Tech

Spotted a UFO? There is an app for that


tech start-ups Enigma Labs wants to turn UFO sightings into data science.

In the past, people who had seen strange lights circling the sky could do nothing but tell their friends—or call intelligence agencies. Soon, anyone with a smartphone can use an app to report an unexplained event as it happens.

“Mysterious Lab” mobile application was released today, initially only to invitees as they find the bugs, although they plan to make it available to the wider public. For now, it will be free to download and use, although the company may later charge for additional features. The company will not only accumulate new data—it has collected data on some 300,000 global sightings over the past century and feed them into their systems—and although their dataset will be available to the public, but their algorithm for evaluating it won’t.

“At our core, we are a data science company. We are building the first data and community platform dedicated to the study of unidentified anomalous phenomena, said Mark Douglas, chief executive officer of the New York-based company.

Courtesy of Enigma Labs

Part of their goal is to reduce the stigma of reporting something inexplicable—even if viewers don’t really think they’re visiting aliens. (For the record, some government agencies and companies like Enigma Labs now use the term UAP instead of UFO: unidentified anomaly, rather than unidentified flying object. intended to include a wide range of objects that may not be of extraterrestrial origin, and to make the term sound less pejorative.)

Identifying a distant and unknown object or explaining a phenomenon that has never been seen before poses a unique challenge. However, the app will ask the user structured questions, such as when and where the user saw something in the sky and the shape of the object. It also gives them space to tell their sighting story and provide more details, and they can upload photos or videos. It’s like citizen science projects where volunteers help sort out astronomical images of galaxiesbut in this case the images are submitted by volunteers and most of the classification is done by an algorithm.
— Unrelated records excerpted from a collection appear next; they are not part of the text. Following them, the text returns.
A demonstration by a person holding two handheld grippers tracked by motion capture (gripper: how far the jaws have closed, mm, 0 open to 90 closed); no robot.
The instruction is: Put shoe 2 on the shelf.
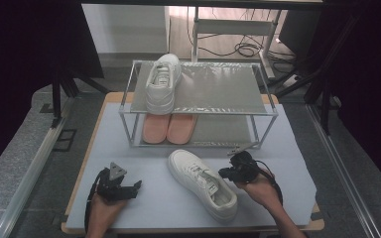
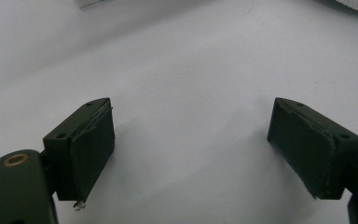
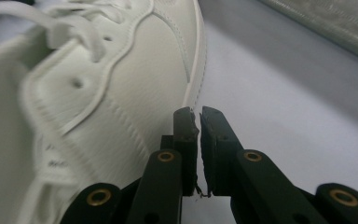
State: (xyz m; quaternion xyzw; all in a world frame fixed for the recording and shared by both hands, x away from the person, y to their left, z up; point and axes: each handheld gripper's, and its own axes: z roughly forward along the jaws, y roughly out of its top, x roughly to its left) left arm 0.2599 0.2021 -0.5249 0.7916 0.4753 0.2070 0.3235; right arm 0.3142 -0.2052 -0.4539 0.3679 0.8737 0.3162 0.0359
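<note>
- Lower centre of the high view: I see the white leather sneaker (image 1: 203, 183) lying diagonally on the pale, smooth surface (image 1: 129, 144).
- My right tool (image 3: 199, 112) sits beside its stitched side, jaws nearly together, gripping nothing.
- My left tool (image 2: 191, 126), lower left, gapes wide over bare surface, empty.

From above your side, the high view looks forward and down over the table (image 1: 129, 148). Your left gripper view skims bare tabletop close up. Your right gripper view sits near the white sneaker (image 3: 88, 93), shared at lower centre of the high view (image 1: 203, 183).
</note>
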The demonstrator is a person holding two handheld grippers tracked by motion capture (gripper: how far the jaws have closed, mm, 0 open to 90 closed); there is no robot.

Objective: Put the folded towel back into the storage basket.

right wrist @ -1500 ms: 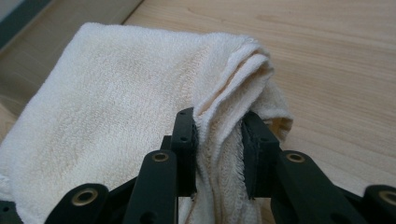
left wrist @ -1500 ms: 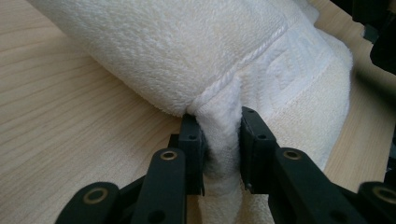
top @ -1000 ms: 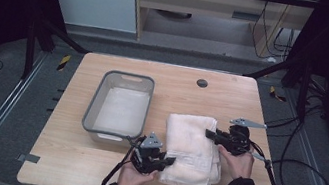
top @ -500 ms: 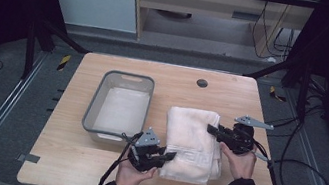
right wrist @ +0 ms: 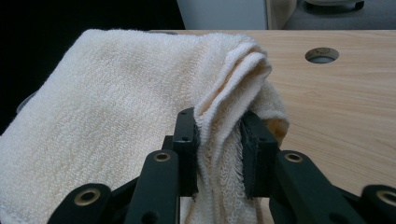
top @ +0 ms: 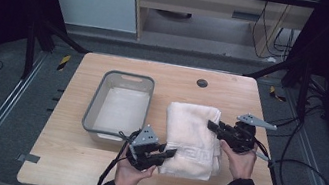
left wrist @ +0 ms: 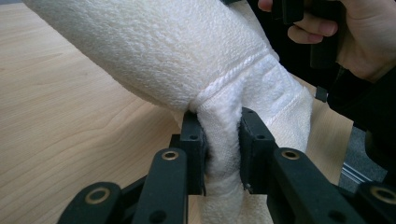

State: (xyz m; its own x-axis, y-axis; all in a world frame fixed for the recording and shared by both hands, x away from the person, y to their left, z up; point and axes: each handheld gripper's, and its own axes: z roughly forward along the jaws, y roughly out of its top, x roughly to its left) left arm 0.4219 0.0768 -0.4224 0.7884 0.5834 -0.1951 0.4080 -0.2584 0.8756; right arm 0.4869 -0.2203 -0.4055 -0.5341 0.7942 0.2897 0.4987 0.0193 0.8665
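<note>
The bench (top: 88, 171) runs across the middle of the high view, pale wood, with a small round hole (top: 201, 83) near its upper edge. Left of centre stands a grey tub (top: 94, 106), and it looks to have nothing in it. Just right of the tub lies the folded cream towel (top: 194, 128), right of centre in the frame and apart from the tub's wall.

Both tools have a bite of that towel. The left hand-held gripper (top: 165, 152), at the towel's lower left corner, is closed on a bunched fold near the woven border band; in the left gripper view the cloth (left wrist: 223, 140) is squeezed between the two jaws and rises in a thick roll above them. The right hand-held gripper (top: 213, 126), at the towel's right edge, is clamped on several stacked layers (right wrist: 219, 140), whose edges fan out above the jaws in the right gripper view.

The step in hand seems to be lifting the folded towel, probably toward the tub. To do it well, both grips should keep firm pressure, since terry cloth slips when pinched loosely. The two hands ought to rise together and level, so the fold does not sag open between them. The right grip holds layer edges only; a sideways tug could peel one layer free, so pull upward, not apart.
</note>
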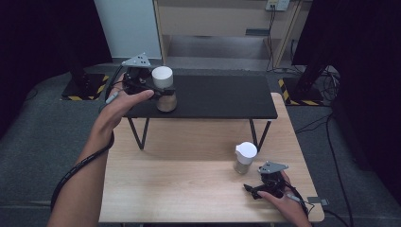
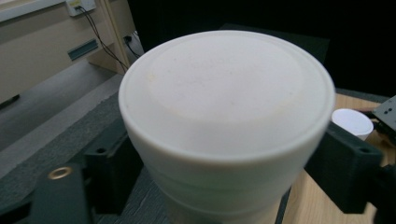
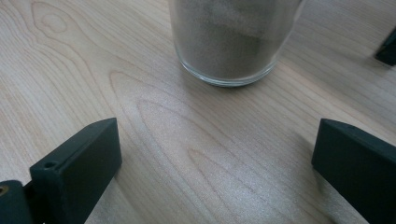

However, the company wants to do more than just import a lot of data: It wants to apply its proprietary models to exclude things that are not UAP, such as by determining if there is a lightning bolt or a machine. fly nearby unclassified or not. And they also wanted to filter the reliability of the data sources, distinguishing between “highly reliable military pilots, trained observers with endorsements from multiple sensors, and then at the top opposite of the spectrum… a single witness could have had too much to drink and see a bright spot in the sky,” Douglas said.

“The core issue for studying this is the data problem: ‘What is reliable, what is not, who is trustworthy, who is not?'” he argues. “What we’re trying to do is bring a level of standardization and rigor to that.”

The challenge, of course, will be to apply scientific standardization to something that may not be scientific at all. Witness testimony is notoriously unreliableand people interpret what they see based on factors such as current events and their scientific, political, and cultural background. University of Pennsylvania historian Kate Dorsch, who specializes in producing scientific knowledge, said: “The data you get is socially constructed.

Courtesy of Enigma Labs

UFO sightings begin as American obsession after World War II and the Roswell incident of 1947, when people in New Mexico found mysterious debris that may (or may not) have come from a crashed military hot air balloon. The sightings quickly spread around the world, and interest in Roswell, as well as the new US and Soviet space programs, may have encouraged people to see lights in the sky, Dorsch said. alien technology. However, she continued, there were fewer UFO sightings after the Soviet Union launched the satellite Sputnik in 1957—when people saw something strange in the sky, they assumed it was a spaceship. created by humans. And the geopolitics of where you live matters, too. Today, when Germans witness strange phenomena, they often attribute them to Russian and American crafts, she said. “When you’re looking for something specific, that’s what you see,” she says.

Government agencies are always interested in UFO reports for national security reasons, as sightings of flying saucers could actually be sightings of secret enemy aircraft. (Or, if the ship is indeed a nationally classified project, descriptions of the sighting might reveal how it appeared to others.)